▶ _EXERCISE DETAILS_
Look in the material below for the line holding "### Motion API". Set it down exactly, with each later line up to and including the line holding "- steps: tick".

§

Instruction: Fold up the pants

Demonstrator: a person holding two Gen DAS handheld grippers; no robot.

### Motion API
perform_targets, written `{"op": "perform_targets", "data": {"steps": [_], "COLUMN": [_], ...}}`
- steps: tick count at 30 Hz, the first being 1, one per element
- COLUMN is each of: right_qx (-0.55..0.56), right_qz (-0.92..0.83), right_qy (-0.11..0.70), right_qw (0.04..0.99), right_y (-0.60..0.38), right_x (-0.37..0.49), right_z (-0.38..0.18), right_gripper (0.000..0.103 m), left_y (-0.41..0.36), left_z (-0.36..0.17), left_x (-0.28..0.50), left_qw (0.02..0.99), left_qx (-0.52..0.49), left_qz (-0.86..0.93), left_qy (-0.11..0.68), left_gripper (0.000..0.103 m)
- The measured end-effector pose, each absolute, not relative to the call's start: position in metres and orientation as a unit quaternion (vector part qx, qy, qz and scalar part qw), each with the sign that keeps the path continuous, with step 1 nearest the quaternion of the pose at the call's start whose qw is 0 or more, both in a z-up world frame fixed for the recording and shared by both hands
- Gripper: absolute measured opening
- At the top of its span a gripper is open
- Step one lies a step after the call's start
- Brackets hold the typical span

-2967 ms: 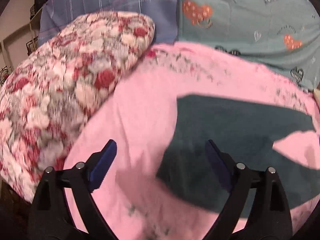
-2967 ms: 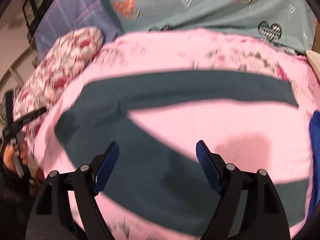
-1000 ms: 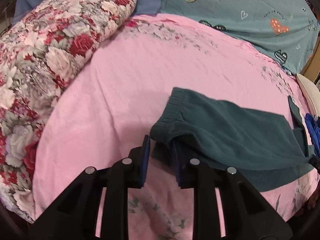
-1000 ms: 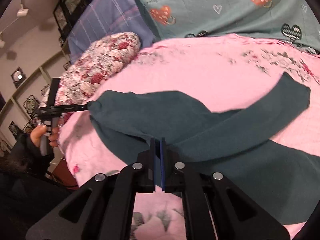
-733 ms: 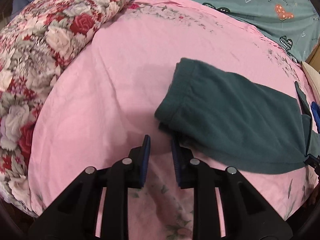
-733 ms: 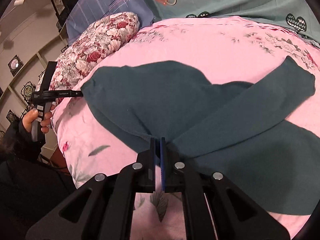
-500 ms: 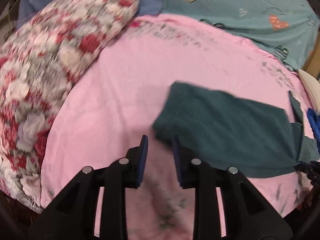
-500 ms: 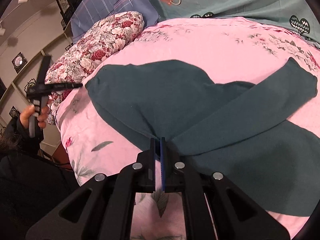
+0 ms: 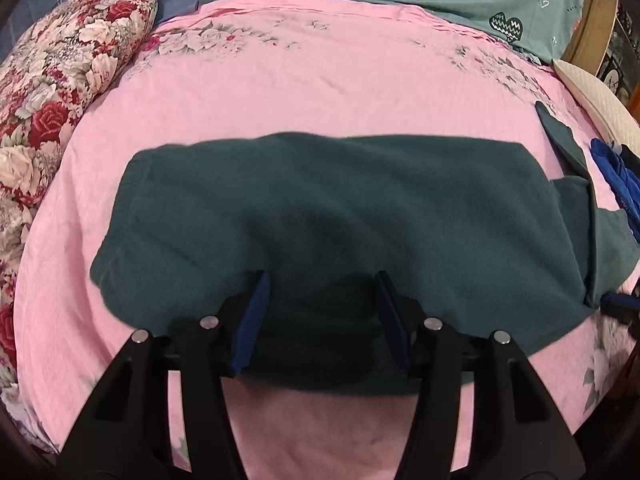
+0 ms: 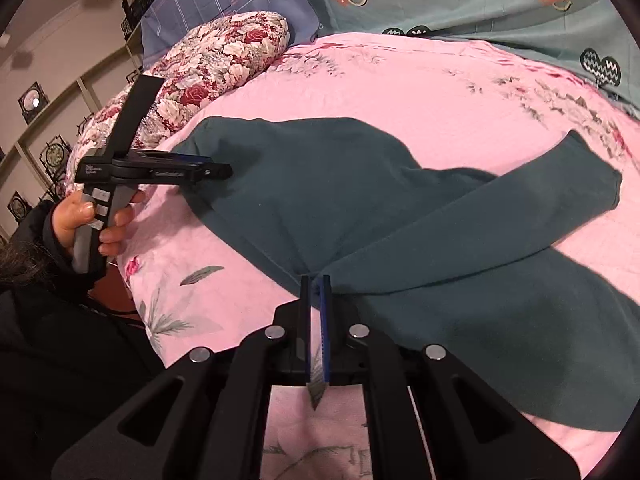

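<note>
Pants (image 10: 360, 200) pinched in right hand-held gripper (image 10: 316, 284)

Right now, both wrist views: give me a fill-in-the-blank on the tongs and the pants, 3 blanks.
1. The left tongs are ____ over the pants.
2. The right tongs are ____ on a pinch of the pants.
3. The pants lie on a ____ sheet beside a floral pillow.

Missing words: open; shut; pink
</note>
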State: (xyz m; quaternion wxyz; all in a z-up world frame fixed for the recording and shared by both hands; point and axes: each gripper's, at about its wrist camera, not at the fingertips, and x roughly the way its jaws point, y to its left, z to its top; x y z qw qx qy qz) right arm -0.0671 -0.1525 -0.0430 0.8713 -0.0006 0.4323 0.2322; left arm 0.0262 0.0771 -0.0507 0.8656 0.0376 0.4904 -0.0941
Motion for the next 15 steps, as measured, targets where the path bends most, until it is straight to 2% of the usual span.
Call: {"op": "perform_targets", "data": {"steps": [2,3,4,6,7,9,15], "right_qx": [-0.009,-0.011,-0.007,0.019,0.031,0.042,0.018], "right_qz": [0.187,0.152,0.116,0.054,0.021,-0.033,-0.147], "right_qy": [0.417,0.403,0.395,0.395,0.403,0.432,0.505], "right_qw": [0.889,0.903,0.911,0.917,0.914,0.9,0.85], "right_y": [-0.168,-0.182,-0.196,-0.23,-0.247,-0.273,-0.296], "right_x": [-0.059,-0.053,-0.042,-0.012,0.007,0.05,0.16], "right_z": [-0.028,-0.018,-0.007,0.012,0.018,0.018,-0.032], "right_gripper": [0.027,0.044,0.05,0.056,0.066,0.079,0.079], "left_y": [0.079,0.08,0.081,0.08,0.075,0.06,-0.024], "left_z": [-0.05,-0.049,-0.047,-0.04,-0.034,-0.023,-0.02], "left_x": [0.014,0.01,0.007,0.002,0.001,-0.003,-0.007], "left_qw": [0.865,0.864,0.863,0.868,0.872,0.876,0.856], "left_qx": [0.05,0.051,0.051,0.058,0.059,0.062,0.081], "left_qz": [-0.097,-0.098,-0.099,-0.104,-0.113,-0.137,-0.249], "left_qy": [0.491,0.492,0.493,0.483,0.473,0.457,0.446], "left_gripper": [0.056,0.056,0.055,0.054,0.054,0.055,0.06]}}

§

▶ _FINISHED EXERCISE_
### Motion API
perform_targets, written `{"op": "perform_targets", "data": {"steps": [_], "COLUMN": [_], ...}}`
- steps: tick count at 30 Hz, the first being 1, one per element

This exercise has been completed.